=== Task directions ===
In the data, find each line where the word "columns" appears and list that line.

=== Records for the task ===
○ ○ ○ ○
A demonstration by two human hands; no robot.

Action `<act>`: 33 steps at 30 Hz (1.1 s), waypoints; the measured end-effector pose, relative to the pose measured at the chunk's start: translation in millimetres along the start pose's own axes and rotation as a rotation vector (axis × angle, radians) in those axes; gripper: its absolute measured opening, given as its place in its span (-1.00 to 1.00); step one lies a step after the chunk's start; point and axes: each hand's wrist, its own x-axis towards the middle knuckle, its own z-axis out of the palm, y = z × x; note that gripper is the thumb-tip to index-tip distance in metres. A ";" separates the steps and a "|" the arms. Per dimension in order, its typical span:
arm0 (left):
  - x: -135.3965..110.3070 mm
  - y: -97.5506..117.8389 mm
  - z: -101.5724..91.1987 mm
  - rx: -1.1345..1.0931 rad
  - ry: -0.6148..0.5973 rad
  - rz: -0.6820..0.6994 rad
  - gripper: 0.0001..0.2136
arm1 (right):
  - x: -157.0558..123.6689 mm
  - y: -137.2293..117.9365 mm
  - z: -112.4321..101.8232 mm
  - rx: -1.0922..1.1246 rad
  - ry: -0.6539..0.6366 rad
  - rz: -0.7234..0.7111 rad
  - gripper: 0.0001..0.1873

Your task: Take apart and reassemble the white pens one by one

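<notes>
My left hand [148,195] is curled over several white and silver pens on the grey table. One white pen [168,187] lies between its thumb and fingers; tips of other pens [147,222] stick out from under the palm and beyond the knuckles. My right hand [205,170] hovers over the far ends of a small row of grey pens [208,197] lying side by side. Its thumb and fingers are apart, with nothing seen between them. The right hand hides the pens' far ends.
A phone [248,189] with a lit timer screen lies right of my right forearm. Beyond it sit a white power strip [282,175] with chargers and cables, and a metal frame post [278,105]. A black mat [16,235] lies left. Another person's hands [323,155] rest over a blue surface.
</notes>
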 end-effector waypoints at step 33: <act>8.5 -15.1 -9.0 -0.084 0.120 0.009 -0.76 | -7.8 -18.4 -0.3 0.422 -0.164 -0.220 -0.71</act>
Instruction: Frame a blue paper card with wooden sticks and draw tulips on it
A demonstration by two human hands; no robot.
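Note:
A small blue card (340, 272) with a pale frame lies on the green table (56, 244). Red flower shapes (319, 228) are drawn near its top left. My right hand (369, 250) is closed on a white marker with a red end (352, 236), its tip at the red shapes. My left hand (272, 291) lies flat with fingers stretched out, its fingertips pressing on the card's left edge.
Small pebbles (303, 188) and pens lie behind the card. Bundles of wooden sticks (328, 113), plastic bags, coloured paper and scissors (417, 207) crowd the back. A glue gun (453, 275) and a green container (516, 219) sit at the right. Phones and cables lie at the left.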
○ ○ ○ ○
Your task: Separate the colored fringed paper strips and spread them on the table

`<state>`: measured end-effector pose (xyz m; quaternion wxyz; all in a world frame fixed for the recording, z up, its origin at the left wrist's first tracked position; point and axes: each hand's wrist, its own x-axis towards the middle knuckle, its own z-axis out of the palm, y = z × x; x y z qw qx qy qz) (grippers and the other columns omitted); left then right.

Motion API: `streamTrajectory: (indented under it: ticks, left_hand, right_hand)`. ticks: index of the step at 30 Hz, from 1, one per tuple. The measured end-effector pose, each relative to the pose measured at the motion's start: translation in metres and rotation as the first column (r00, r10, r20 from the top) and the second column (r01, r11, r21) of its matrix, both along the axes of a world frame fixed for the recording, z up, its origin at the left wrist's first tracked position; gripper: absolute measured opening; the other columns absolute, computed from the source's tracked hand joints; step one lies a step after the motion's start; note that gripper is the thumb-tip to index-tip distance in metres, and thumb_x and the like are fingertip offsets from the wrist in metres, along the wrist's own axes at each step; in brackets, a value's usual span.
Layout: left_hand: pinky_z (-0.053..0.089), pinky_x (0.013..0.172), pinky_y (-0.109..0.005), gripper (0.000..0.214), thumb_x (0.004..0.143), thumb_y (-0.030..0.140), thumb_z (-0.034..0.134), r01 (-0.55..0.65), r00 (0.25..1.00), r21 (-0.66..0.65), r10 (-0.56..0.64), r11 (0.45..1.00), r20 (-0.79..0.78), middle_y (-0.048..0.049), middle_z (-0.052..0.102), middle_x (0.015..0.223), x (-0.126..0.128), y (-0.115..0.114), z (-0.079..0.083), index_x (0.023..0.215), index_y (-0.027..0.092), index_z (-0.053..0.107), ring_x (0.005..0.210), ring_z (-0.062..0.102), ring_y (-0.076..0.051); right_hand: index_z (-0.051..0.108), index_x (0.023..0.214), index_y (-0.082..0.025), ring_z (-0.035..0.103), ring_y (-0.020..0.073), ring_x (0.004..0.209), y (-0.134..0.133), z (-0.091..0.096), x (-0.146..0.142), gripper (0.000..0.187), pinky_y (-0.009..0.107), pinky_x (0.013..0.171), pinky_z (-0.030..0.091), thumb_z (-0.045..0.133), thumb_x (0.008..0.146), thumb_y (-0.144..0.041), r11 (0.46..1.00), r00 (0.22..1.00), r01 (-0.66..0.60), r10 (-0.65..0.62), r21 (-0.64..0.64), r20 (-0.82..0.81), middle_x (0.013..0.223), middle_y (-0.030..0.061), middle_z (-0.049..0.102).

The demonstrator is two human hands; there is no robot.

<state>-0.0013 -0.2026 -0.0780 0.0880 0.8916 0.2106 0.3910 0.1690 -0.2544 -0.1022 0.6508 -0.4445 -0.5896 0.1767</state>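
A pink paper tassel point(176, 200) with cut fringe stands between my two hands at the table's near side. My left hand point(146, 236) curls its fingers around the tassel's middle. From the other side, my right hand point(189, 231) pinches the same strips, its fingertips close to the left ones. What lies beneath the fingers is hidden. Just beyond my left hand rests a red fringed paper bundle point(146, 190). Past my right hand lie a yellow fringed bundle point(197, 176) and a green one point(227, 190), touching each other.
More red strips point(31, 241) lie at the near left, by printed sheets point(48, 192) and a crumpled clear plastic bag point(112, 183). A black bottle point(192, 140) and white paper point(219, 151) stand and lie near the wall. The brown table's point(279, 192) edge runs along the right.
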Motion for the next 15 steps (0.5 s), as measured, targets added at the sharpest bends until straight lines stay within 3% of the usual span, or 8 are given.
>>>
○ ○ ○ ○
=== The answer ===
`<state>`: measured end-effector pose (xyz m; quaternion wxyz; all in a world frame fixed for the recording, z up, its origin at the left wrist's first tracked position; point and axes: each hand's wrist, its own x-axis towards the middle knuckle, its own z-axis out of the palm, y = z × x; x y z qw qx qy qz) (grippers and the other columns omitted); left then right.
Motion API: `streamTrajectory: (indented under it: ticks, left_hand, right_hand)`. ticks: index of the step at 30 Hz, from 1, one per tuple. The measured end-effector pose, each relative to the pose measured at the motion's start: translation in metres and rotation as the first column (r00, r10, r20 from the top) and the second column (r01, r11, r21) of its matrix, both along the axes of a world frame fixed for the recording, z up, its origin at the left wrist's first tracked position; gripper: absolute measured opening; the other columns absolute, computed from the source's tracked hand joints; step one lies a step after the motion's start; note that gripper is the thumb-tip to index-tip distance in metres, and thumb_x and the like are fingertip offsets from the wrist in metres, along the wrist's own axes at each step; in brackets, a value's usual span.

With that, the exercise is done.